The “dirtybag” part also reflects their tendency to write unfiltered, stream-of-consciousness verses that embrace their own indiscretions. “I like to say exactly what my thought was when I'm writing something because I think that's the hardest, scariest thing to do, even if it's a little self-deprecating or embarrassing to admit,” says Schmitt, who's managed to artfully integrate details like nose-picking in songs and painstakingly play on the concept of being a “loser.” “I think that is totally what the ‘dirtybag’ would be in this world that we've made up, without taking it too seriously — the grungy, say anything because everything is allowed.”
The way “dirtybag twee” has emerged and coalesced in Brooklyn arguably recalls the moment The Moldy Peaches had in the early aughts; in many ways it parallels how sleaze stars such as The Dare have been called LCD Soundsystem revivalists. As these bands integrate indie pop production or alt-country elements into their sound, one could argue that they’re pushing twee forward — even as the genre itself is seldom recognized or given its merits.
Several years ago, TikTokers helped inspire a resurgence of twee, or rather, its aesthetic. On the app, fashion accounts boasted twee as simply being Peter Pan collars, tights with ballet flats and Oxfords, or whatever Zooey Deschanel might've worn while performing as She & Him. Few, as Pitchfork pointed out in 2022, seemed to recognize its rich musical history in bands like Beat Happening and Tiger Trap, who were first associated with the term in the ‘90s. In actuality, twee originated as a movement in which bands used their pleasant guitar music and words as a means to demonstrate the inherent, overlooked power in softness.
Although the “dirtybag” group admit they never intended to write the next chapter in the genre, their value of being “cringy and sincere” is undeniably what ties them back to it — and what they're fervently keeping alive (albeit with a bit more shameless dirtbag-isms).
Back at that August Baby's All Right show, Medrano passes the mic to Lai, who's on keys, so they can duet some of her own songs.

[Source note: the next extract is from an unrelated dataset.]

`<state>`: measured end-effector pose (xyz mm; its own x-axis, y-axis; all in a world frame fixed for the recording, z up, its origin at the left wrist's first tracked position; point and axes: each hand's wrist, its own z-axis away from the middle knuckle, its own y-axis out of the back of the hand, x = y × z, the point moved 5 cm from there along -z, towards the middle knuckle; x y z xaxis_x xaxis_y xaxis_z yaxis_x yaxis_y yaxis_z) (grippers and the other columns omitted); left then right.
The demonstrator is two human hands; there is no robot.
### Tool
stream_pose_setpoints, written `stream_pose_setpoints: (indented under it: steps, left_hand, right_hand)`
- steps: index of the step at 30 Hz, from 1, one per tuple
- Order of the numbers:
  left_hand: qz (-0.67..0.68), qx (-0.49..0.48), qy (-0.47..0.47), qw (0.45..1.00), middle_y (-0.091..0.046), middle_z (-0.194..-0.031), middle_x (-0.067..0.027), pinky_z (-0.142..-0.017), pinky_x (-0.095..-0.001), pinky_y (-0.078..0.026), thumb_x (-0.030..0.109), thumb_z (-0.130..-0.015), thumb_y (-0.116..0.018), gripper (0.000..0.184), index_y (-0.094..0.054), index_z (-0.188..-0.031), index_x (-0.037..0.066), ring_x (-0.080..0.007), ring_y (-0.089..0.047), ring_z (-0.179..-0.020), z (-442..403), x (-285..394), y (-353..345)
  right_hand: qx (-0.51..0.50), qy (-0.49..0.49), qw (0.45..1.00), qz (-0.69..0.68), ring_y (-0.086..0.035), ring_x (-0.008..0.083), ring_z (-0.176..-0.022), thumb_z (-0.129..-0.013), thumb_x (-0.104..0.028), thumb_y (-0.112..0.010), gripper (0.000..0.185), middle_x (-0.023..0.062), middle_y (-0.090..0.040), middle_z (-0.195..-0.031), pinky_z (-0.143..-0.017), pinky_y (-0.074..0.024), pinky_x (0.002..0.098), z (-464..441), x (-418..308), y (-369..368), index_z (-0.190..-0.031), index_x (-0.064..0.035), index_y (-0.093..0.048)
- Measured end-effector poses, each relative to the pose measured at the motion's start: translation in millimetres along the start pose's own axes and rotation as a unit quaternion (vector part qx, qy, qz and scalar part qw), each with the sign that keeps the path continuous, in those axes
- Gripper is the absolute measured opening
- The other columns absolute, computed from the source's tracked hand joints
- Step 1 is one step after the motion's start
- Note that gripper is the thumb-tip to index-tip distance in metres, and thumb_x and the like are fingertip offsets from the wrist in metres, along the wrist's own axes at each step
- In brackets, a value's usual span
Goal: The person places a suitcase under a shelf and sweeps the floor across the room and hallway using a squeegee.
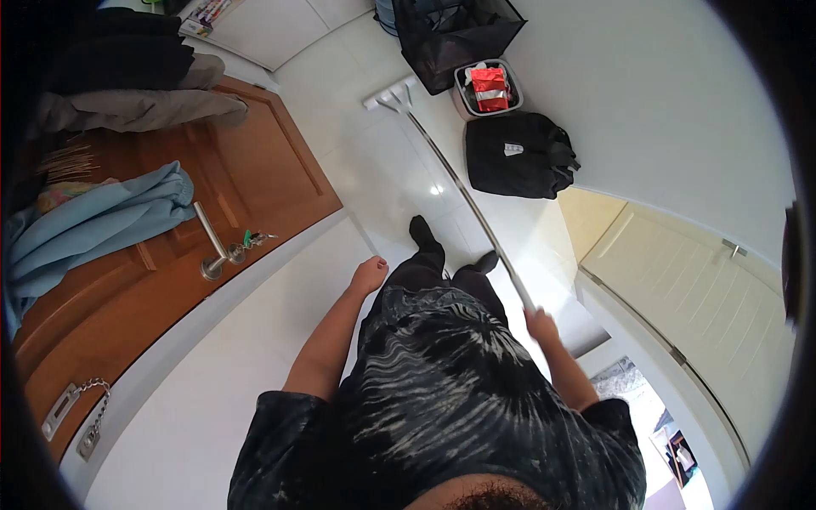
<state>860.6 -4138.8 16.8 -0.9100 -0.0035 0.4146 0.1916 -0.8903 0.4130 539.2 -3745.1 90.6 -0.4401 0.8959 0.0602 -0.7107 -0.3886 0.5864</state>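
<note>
My right hand [541, 325] is closed around the top end of a long metal pole, the handle of a mop [463, 191]. From that hand the pole slants up and away across the floor. Its wide, pale mop head [391, 95] rests on the glossy white tiles near the black bags. At my other side, my left hand [371, 274] hangs by my hip with its fingers curled in, and nothing shows in it. Whether the head is a sponge or a blade I cannot tell.
A wooden door [280, 161] with hanging clothes, a lever handle and keys stands open at left. Against the right wall are a black mesh bag [455, 38], a bin [463, 100] with a red packet, and a black backpack [510, 157]. A cream door [680, 272] is at right.
</note>
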Motion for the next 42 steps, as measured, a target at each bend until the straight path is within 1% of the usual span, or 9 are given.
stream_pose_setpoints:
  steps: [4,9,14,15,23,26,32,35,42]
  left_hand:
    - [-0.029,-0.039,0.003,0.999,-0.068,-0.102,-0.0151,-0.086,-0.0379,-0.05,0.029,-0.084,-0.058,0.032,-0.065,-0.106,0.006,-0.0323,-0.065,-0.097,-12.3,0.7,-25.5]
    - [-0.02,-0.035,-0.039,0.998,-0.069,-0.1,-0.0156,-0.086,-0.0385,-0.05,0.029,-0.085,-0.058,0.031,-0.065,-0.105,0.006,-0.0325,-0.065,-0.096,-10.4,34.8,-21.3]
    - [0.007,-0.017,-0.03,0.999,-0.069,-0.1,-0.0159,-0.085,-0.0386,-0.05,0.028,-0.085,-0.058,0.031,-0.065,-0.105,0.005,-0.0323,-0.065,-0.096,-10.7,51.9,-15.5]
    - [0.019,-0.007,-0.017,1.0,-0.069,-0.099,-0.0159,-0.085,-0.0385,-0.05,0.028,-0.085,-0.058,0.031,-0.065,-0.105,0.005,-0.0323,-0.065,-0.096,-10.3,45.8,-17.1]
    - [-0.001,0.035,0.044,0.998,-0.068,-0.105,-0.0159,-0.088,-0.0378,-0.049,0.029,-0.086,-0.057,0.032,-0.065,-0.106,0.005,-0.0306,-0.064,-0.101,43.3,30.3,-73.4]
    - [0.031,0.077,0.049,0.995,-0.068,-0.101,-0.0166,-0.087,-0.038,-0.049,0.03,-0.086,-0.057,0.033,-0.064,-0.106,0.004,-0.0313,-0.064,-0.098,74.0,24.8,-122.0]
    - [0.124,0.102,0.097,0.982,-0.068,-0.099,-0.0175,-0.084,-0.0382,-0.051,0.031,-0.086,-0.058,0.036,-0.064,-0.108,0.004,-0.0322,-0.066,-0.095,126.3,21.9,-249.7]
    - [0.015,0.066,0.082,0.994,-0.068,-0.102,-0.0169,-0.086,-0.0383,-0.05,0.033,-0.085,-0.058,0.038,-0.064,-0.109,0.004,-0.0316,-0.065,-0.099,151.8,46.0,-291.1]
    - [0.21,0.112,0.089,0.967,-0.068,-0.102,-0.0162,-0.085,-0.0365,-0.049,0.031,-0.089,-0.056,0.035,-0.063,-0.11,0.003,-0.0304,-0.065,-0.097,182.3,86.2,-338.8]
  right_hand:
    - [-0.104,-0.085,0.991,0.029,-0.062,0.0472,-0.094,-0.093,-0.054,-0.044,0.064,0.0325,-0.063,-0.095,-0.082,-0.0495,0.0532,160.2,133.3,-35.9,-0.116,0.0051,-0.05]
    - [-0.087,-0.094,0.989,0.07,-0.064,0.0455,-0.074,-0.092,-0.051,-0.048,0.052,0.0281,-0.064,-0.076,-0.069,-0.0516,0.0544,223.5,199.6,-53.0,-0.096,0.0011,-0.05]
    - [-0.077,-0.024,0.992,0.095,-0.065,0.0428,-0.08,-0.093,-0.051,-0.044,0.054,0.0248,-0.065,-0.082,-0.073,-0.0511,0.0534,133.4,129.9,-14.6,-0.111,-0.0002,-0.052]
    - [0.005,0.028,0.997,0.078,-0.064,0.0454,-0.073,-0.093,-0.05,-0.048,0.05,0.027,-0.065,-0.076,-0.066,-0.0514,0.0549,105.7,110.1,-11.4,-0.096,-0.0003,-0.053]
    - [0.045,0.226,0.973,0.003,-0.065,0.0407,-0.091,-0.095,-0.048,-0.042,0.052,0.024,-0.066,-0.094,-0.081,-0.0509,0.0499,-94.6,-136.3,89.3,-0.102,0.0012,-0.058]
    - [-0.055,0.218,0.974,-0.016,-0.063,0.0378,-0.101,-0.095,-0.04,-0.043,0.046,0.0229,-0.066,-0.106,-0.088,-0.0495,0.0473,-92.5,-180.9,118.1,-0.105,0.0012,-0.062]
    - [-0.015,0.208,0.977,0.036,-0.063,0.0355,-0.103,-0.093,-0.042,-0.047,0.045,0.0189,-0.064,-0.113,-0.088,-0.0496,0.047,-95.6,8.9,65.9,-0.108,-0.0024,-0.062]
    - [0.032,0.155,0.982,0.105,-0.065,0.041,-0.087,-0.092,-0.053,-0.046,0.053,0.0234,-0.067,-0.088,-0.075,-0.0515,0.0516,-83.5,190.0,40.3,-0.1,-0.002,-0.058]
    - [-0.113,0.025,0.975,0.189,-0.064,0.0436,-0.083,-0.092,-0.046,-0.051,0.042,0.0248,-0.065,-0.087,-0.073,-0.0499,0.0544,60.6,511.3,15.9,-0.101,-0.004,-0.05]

They serenade the crowd with the endearing “Not All, But a Lot,” and the room feels welcomed into their secret inner circle as Lai name-drops her own bandmates: “Christian makes me a bagel/ Listens to Nana Grizol/ Logan dances to The Beatles/ Draws stories on napkin books/ Some secret interaction/ Don’t you know where it’s coming from/ I know it by heart/ Is a darn good breath for a poem.”

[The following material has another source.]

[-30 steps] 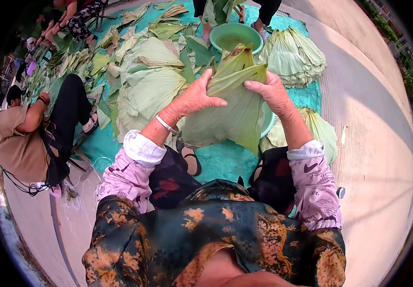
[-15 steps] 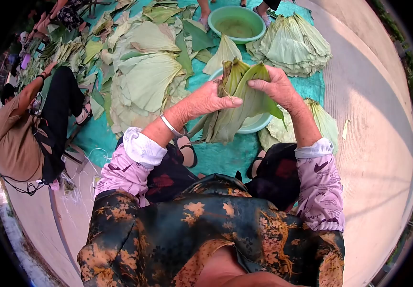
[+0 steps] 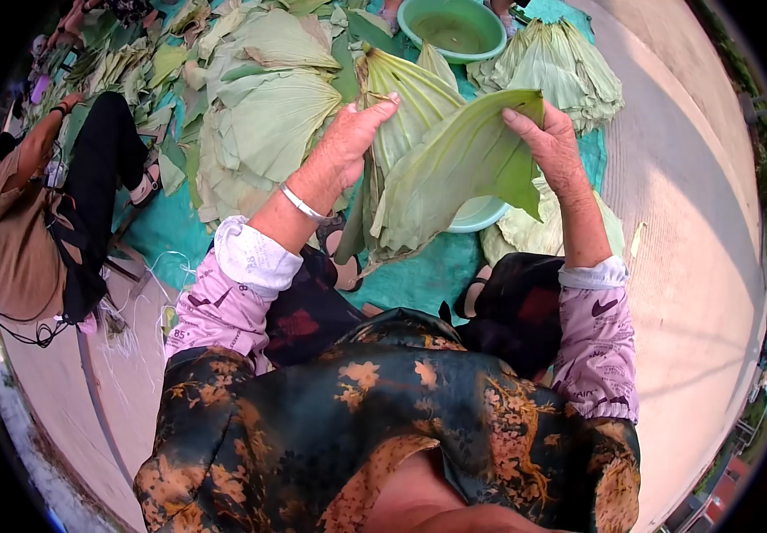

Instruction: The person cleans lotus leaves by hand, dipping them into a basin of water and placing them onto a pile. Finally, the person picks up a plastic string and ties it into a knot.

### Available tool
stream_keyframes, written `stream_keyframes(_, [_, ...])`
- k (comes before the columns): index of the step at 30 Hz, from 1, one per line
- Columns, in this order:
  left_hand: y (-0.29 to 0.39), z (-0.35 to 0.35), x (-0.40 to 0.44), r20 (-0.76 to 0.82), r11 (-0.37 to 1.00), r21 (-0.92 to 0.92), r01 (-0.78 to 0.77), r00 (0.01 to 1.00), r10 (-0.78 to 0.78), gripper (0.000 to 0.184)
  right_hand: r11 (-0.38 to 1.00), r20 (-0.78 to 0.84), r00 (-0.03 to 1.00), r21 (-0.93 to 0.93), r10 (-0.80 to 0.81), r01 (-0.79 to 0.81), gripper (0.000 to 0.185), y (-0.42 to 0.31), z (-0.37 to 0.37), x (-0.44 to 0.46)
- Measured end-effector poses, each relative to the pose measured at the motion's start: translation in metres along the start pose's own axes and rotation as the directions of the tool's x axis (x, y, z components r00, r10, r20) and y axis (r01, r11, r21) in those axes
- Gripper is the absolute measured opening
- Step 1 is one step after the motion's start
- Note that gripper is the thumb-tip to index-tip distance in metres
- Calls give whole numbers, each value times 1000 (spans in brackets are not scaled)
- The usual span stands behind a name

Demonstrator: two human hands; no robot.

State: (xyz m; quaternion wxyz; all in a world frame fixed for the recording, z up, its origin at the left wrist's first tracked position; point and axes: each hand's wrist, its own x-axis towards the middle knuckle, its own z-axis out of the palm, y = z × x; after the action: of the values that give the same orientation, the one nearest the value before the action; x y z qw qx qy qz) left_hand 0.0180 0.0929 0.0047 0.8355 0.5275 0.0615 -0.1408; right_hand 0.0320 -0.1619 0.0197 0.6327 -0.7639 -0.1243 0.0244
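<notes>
A large pale-green lotus leaf (image 3: pixel 454 164), partly unfolded and ribbed, hangs between my two hands above my knees. My left hand (image 3: pixel 354 140), with a silver bangle at the wrist, pinches the leaf's left side between thumb and fingers. The right edge, brighter green at its corner, is gripped by my right hand (image 3: pixel 547 147), thumb in front. Below the leaf a light-coloured basin (image 3: pixel 479 215) shows in part; the leaf covers the rest. Beside that basin, near my right knee, lie more pale leaves (image 3: pixel 525 238).
Stacked leaves (image 3: pixel 263 124) lie ahead to the left on a turquoise sheet (image 3: pixel 157 233). At the back are a green basin (image 3: pixel 496 51) of water and a fanned leaf pile (image 3: pixel 561 75). A seated person (image 3: pixel 23 253) is at the left; concrete paving (image 3: pixel 685 258) lies right.
My hands have moved apart, the left one leftward and up, the right one rightward. The leaf, bunched together before, is now spread wider between them.
</notes>
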Motion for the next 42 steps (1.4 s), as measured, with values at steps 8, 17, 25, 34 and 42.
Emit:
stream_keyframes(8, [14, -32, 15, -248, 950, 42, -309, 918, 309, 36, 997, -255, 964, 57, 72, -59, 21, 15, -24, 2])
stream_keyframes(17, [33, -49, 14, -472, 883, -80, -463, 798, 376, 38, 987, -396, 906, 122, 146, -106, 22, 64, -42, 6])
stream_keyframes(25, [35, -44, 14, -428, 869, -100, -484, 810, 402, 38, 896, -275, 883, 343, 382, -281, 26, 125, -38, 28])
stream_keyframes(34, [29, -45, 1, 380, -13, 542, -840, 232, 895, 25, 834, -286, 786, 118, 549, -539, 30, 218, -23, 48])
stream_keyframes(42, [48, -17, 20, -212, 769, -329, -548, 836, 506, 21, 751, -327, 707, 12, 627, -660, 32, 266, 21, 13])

They all seem to know by heart how uplifting the community has become for them as artists and friends. “I think the important thing to recognize is how unique the situation is for young people who have any sensitivity at all to the conditions of the world right now, and how I truly believe, and I think a lot of us believe, it's pretty unprecedented,” says Chung. “If you find a group of people to share a given response to that with a way to understand it and get by with each other, like, shit, that's awesome.”